Por Marcelo Semer
Entre as várias discussões que a greve das PMs vai levantar, uma delas certamente será a desmilitarização da segurança.
Apesar de décadas acostumados ao trato e às posturas militares, em algum momento voltaremos à questão central: o policiamento é essencialmente uma atividade de natureza civil.
Nada há de militar no ato de policiar, seja ele ostensivo ou investigatório.
A dinâmica militar tem como princípio a defesa bélica do país, diante de seus inimigos, em estratégias de guerra e defesa territorial. Não a de proteger direitos de cidadãos violados ou ameaçados por conterrâneos.
Essa lógica enviesada que os anos de ditadura nos fizeram crer como natural já não resiste sequer a argumentos circunstanciais.
Muito além do controle estrito que se poderia esperar de uma tropa forjada na disciplina, as Polícias Militares têm demonstrado um alto índice de violência. Chegam a ser responsáveis por quase 1/5 dos homicídios no país, sem contar a proliferação de corpos encobertos por autos de resistência.
Como exemplos dos grandes centros têm nos mostrado, nem a hierarquia militar nem a formação em quartéis impedem a promiscuidade de vários de seus agentes com o crime organizado.
E apesar de todas as proibições legais e constitucionais, fundadas justamente no caráter militar, os PMs se mostraram muito mais articulados sindicalmente do que outros funcionários sobre os quais não recaem tantas vedações.
Do quê, afinal, o militarismo da polícia tem nos salvado?
A formação militar é pouco permeável às aparas cotidianas de uma democracia, como manifestações de movimentos estudantis ou sociais.
Grupos de extermínio ou milícias têm nascido dentro de seus quadros, sem que os comandos, por mais rigorosos que sejam, consigam evitar. A ideia de criação de pequenos exércitos locais, que é base da noção de polícia militar, mais estimula do que repele o nascimento de tais esquadrões.
A incipiência dos salários, por sua vez, jogou parcelas significativas da carreira na prática de "bicos" no setor privado, produzindo uma contraditória terceirização da segurança levada a efeito pelos próprios agentes do Estado.
Por fim, a divisão das polícias só alimenta conflitos internos, com corporativismos que não raro se enfrentam.
O saudoso Mário Covas, que estava longe de ser um revolucionário ou anarquista, começou seu governo em São Paulo propondo justamente a integração das polícias como primeiro passo para a unificação.

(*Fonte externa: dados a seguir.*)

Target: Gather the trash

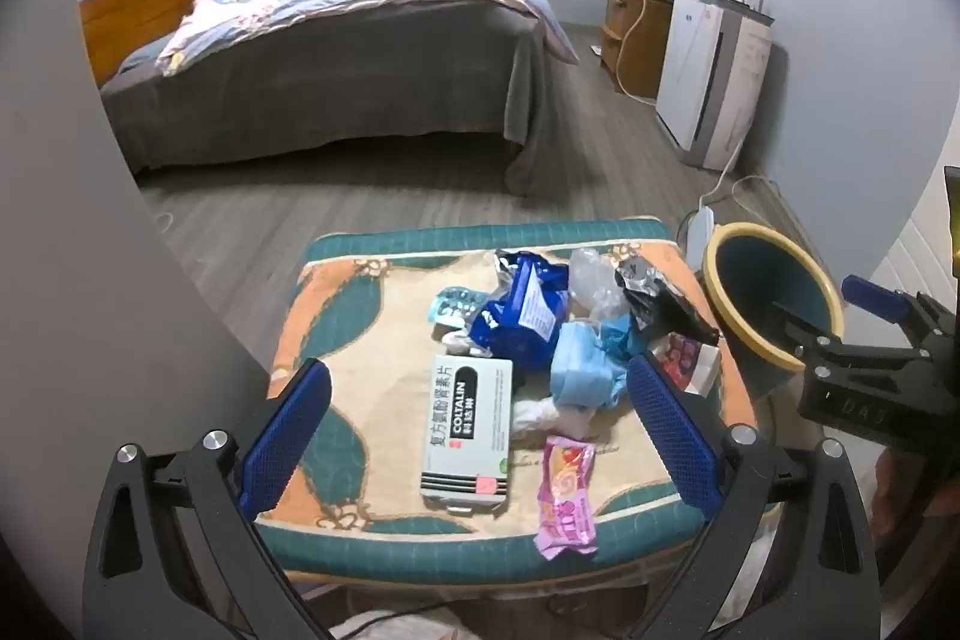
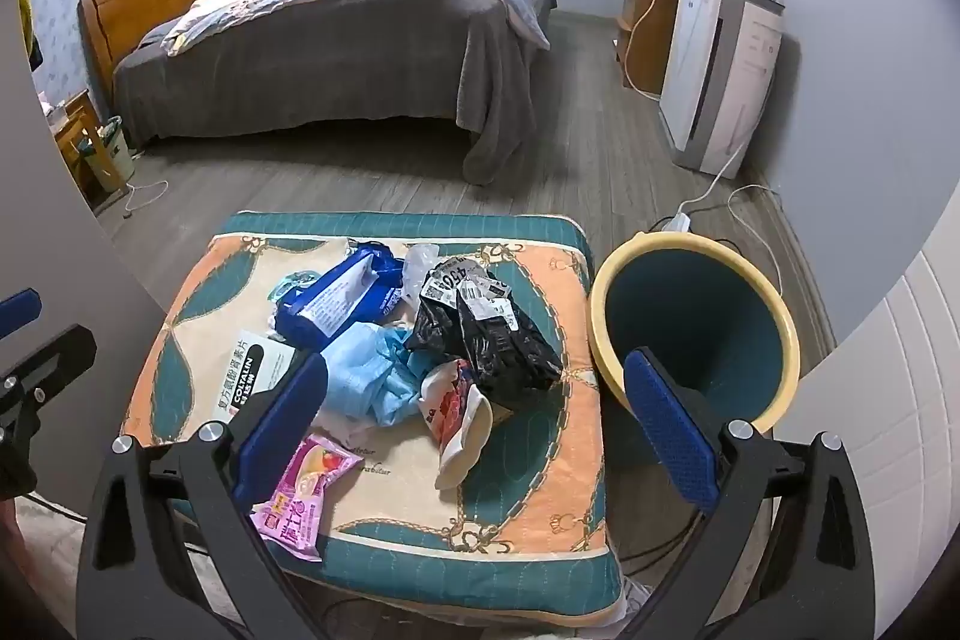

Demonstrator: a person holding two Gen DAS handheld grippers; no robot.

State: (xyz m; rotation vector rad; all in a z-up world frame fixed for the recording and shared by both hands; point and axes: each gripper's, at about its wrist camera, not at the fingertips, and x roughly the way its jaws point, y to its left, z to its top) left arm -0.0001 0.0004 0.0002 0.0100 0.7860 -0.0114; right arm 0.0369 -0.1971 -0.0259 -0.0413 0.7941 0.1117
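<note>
A heap of trash is lying on a patterned cushion with a teal border, and a bin with a pale yellow rim and dark teal inside is standing just beside the cushion's right edge. A white medicine box printed with black lettering is lying flat at the near left of the heap. A pink snack wrapper is lying by the cushion's front edge, just right of the box. Behind the box a crumpled blue packet is sitting with its white label showing, and a wad of light blue cloth is bunching up in the middle. A crinkled black bag with white stickers is resting at the right of the heap, touching a red and white wrapper.

The left gripper is hovering wide open above the near edge of the cushion, gripping nothing. The right gripper is also gaping wide and empty, its right finger showing in front of the bin.
</note>
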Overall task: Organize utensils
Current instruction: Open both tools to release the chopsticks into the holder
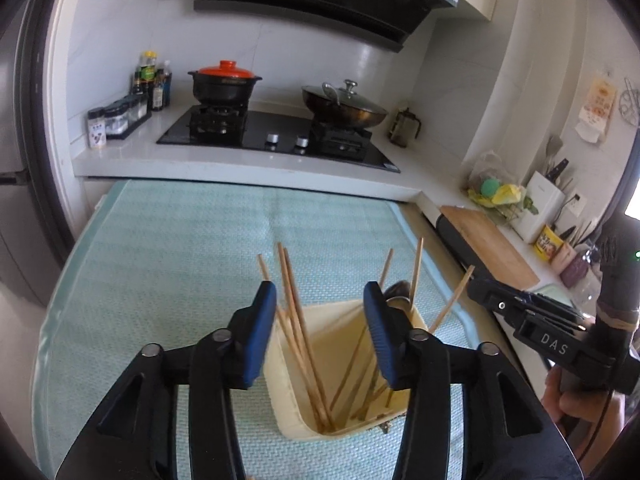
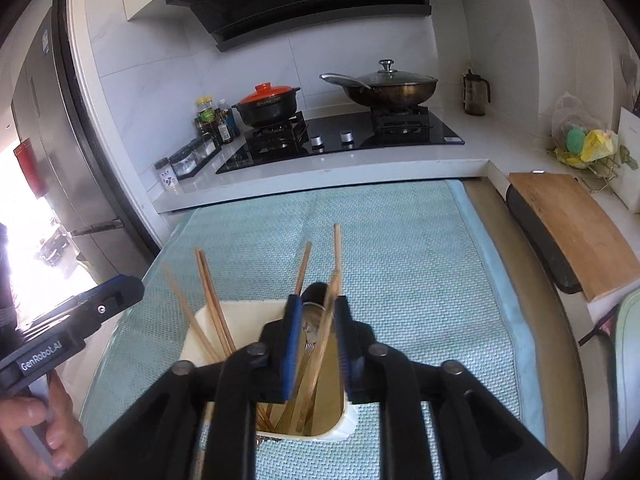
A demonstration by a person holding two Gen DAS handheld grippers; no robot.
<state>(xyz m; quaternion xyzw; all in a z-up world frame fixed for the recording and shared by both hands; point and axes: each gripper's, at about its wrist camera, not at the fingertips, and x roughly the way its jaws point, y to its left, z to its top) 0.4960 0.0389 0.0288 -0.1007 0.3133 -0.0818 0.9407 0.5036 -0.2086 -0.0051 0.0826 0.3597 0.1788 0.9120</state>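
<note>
Kitchen counters with a gas hob [image 2: 340,136], a red-lidded clay pot [image 2: 267,105] and a lidded wok [image 2: 390,86] run behind the work surface, which is covered by a pale green woven mat [image 2: 400,248]. On that mat, near its front edge, stands a cream rectangular utensil holder [image 1: 340,368], open at the top, and the task's utensils are in it: wooden chopsticks [image 1: 294,312] lean outward against its walls in several directions, and a dark-bowled spoon [image 2: 318,294] stands among them. The right gripper [image 2: 317,344] hovers directly over the holder with its fingers drawn close around a chopstick and the spoon; they look nearly together, though whether they actually pinch either one cannot be told. That position suggests a utensil being lowered in or straightened so it stands upright. The left gripper [image 1: 320,340] is held beside and above the holder with its fingers well apart and nothing between them, seemingly waiting clear of the right one. Judging by the bare mat, most utensils are already gathered.
</note>
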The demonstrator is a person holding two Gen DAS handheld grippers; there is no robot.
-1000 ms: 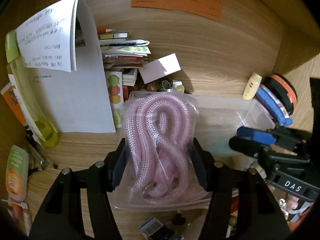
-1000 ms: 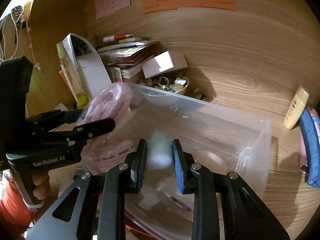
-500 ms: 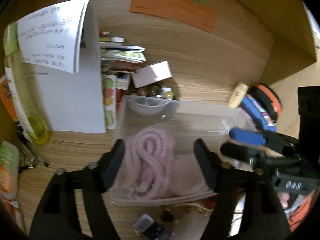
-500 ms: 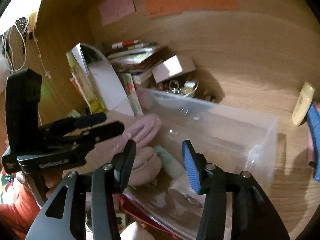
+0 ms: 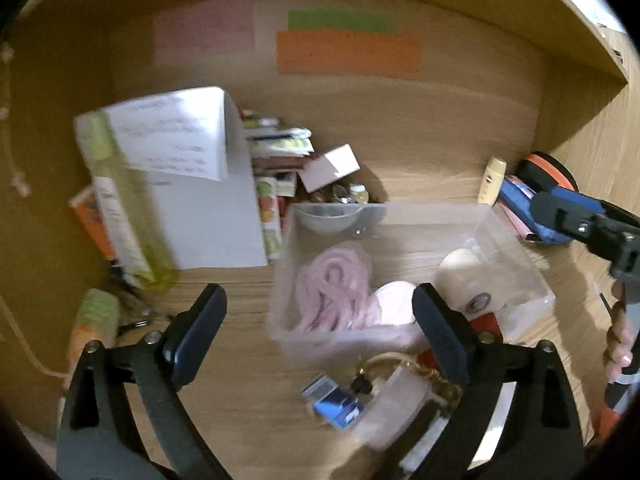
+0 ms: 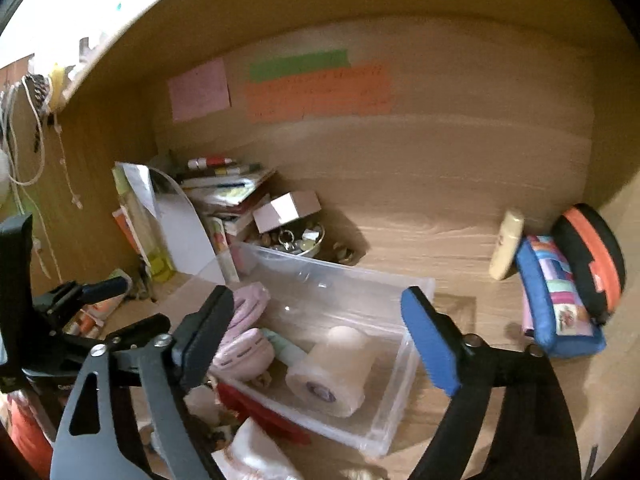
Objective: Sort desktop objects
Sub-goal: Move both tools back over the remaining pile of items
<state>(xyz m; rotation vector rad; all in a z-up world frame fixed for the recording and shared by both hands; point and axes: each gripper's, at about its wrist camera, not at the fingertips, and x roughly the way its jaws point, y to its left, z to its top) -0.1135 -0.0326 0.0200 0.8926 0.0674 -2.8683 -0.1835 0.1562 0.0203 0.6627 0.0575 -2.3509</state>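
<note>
Clear bin [image 6: 416, 292] on table [image 6: 440, 240], long axis running far-left to near-right. Inside: pink rope bag [image 5: 332, 280] at left end, lengthwise w/ bin's short side; tape roll [image 6: 332, 368] on its side, core facing near. Left gripper [image 5: 320, 336] & right gripper [image 6: 320, 332] above bin, jaws opening, nothing between.
</note>
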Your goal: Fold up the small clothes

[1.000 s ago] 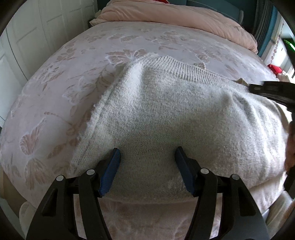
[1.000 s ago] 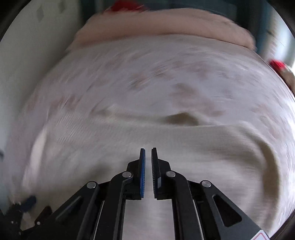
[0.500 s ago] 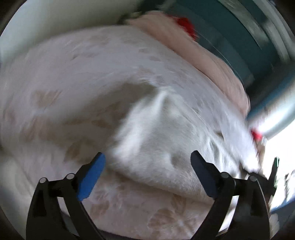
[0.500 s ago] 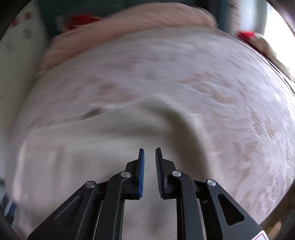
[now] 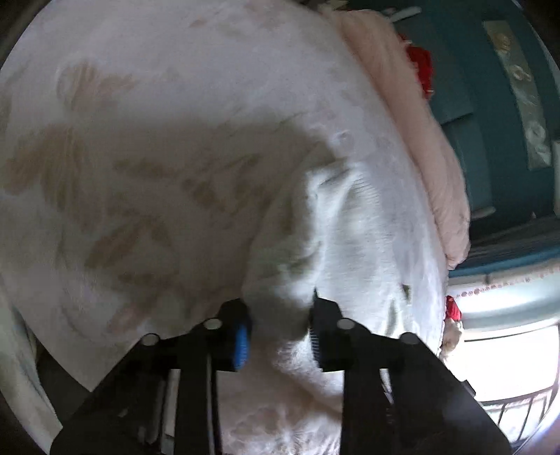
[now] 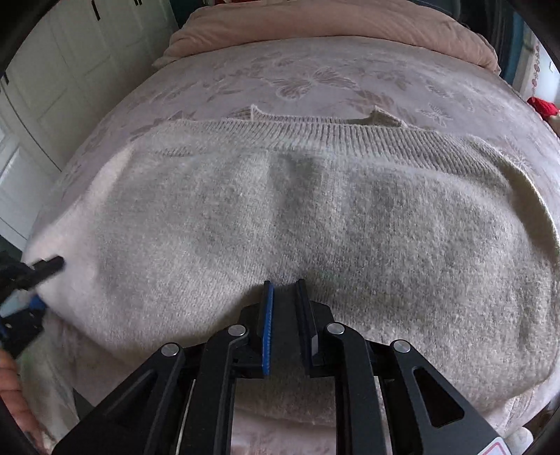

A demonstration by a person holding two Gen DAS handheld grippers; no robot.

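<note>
A cream knit sweater [image 6: 297,224] lies flat on the bed, ribbed hem at the far side. My right gripper [image 6: 284,290] hovers over its near edge, jaws nearly closed with a narrow gap and nothing between them. My left gripper [image 5: 280,315] is at the sweater's left corner, jaws closed on a raised bunch of the sweater [image 5: 315,245]. It also shows at the left edge of the right wrist view [image 6: 31,276].
The bed has a pale pink floral cover [image 6: 315,77] and a folded pink duvet [image 6: 332,24] at the far end. White wardrobe doors [image 6: 45,87] stand to the left. A teal wall [image 5: 490,105] and red items [image 5: 420,70] lie beyond the bed.
My left gripper swung to the sweater's left corner and closed on the fabric, lifting it. My right gripper stayed over the near edge, its jaws opening slightly.
</note>
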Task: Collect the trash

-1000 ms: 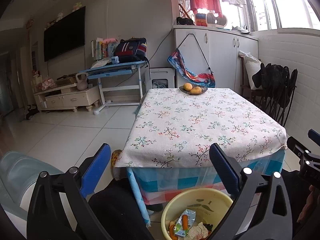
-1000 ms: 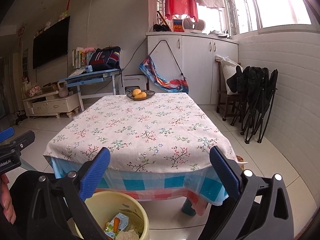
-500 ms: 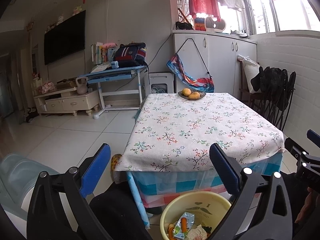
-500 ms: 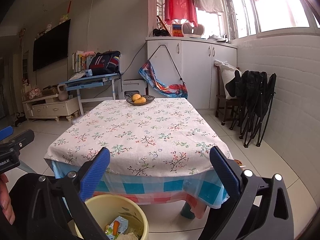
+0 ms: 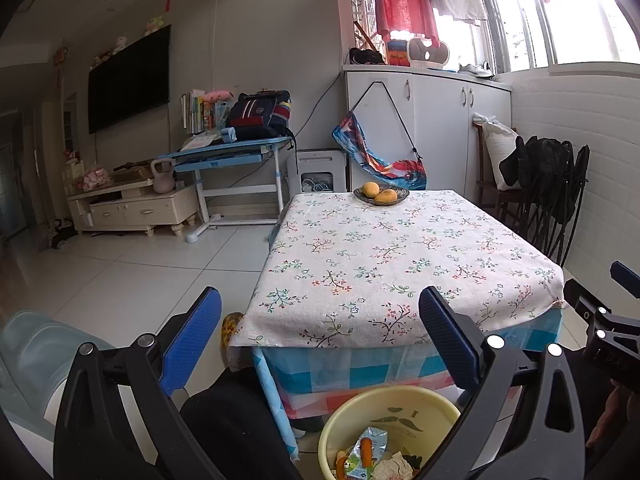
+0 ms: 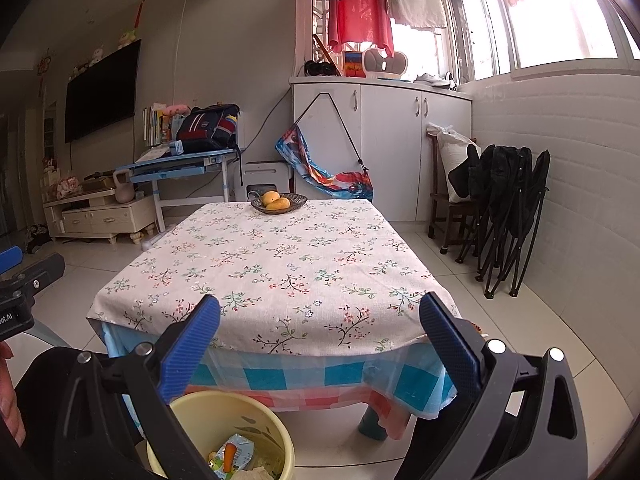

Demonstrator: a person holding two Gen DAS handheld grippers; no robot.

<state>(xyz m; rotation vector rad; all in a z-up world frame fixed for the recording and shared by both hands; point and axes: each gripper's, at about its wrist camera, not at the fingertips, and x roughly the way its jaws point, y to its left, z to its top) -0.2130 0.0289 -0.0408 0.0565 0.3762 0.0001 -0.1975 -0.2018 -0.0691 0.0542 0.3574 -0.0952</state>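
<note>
A yellow bucket [image 5: 390, 408] [image 6: 224, 412] stands on the floor under the near edge of the table, with wrappers, crumpled paper and orange scraps [image 5: 366, 456] [image 6: 232, 456] inside. My left gripper [image 5: 320, 312] is open and empty, held above and behind the bucket. My right gripper [image 6: 320, 316] is open too, nothing between its blue pads. The table [image 5: 400, 256] [image 6: 280, 264] wears a floral cloth and carries no loose trash that I can see.
A dark bowl of yellow fruit [image 5: 381, 194] [image 6: 279, 203] sits at the table's far end. Folded black chairs [image 6: 508, 216] lean on the right wall. A blue desk [image 5: 228, 156] and white cabinets [image 6: 384, 140] stand beyond. A pale blue seat [image 5: 36, 356] is at the left.
Both grippers have lifted and tilted upward a little, so the table and bucket sit lower in both views. Both stay open and empty.
</note>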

Com o tempo, todavia, o tema foi alojado entre aqueles entulhos autoritários que mandamos para debaixo do tapete.
A militarização da polícia foi levada ao paroxismo com a criação de uma justiça própria para julgar policiais e bombeiros. Depois do episódio do Carandiru, a competência para apurar homicídios por eles praticados, por motivos óbvios, foi excluída da Justiça Militar.
A desmilitarização não resolveria todos os problemas.
Continuaria sendo inaceitável, dentro de um estado democrático, qualquer tipo de manifestação armada, por mais justas que sejam suas reivindicações.
Mas, além de coerente com a democracia, ela impediria que essa articulação nacional, que vem se revelando desde a greve da Bahia, desemboque em uma delicada questão militar, como outras que já embaralharam nossa história política.
Os experientes e preparados policiais, que formam a maioria do corpo, certamente saberão exercer suas funções sob a disciplina civil.
Continua sendo um paradoxo, todavia, que os PMs sejam tratados como essenciais apenas nos deveres, não na remuneração, caso de outros profissionais como os área da saúde e da educação.
Pouco a pouco os servidores compreenderão a necessidade de concentrar esforços na discussão dos orçamentos, onde se elegem as prioridades e se reparte o bolo.
Quem sabe nessa hora possamos discutir ao mesmo tempo dos reajustes, o custo das emendas parlamentares ou o dinheiro desperdiçado na comunicação, quando pagamos aos governos para que façam propaganda para nós mesmos.
Marcelo Semer é Juiz de Direito em São Paulo. Foi presidente da Associação Juízes para a Democracia.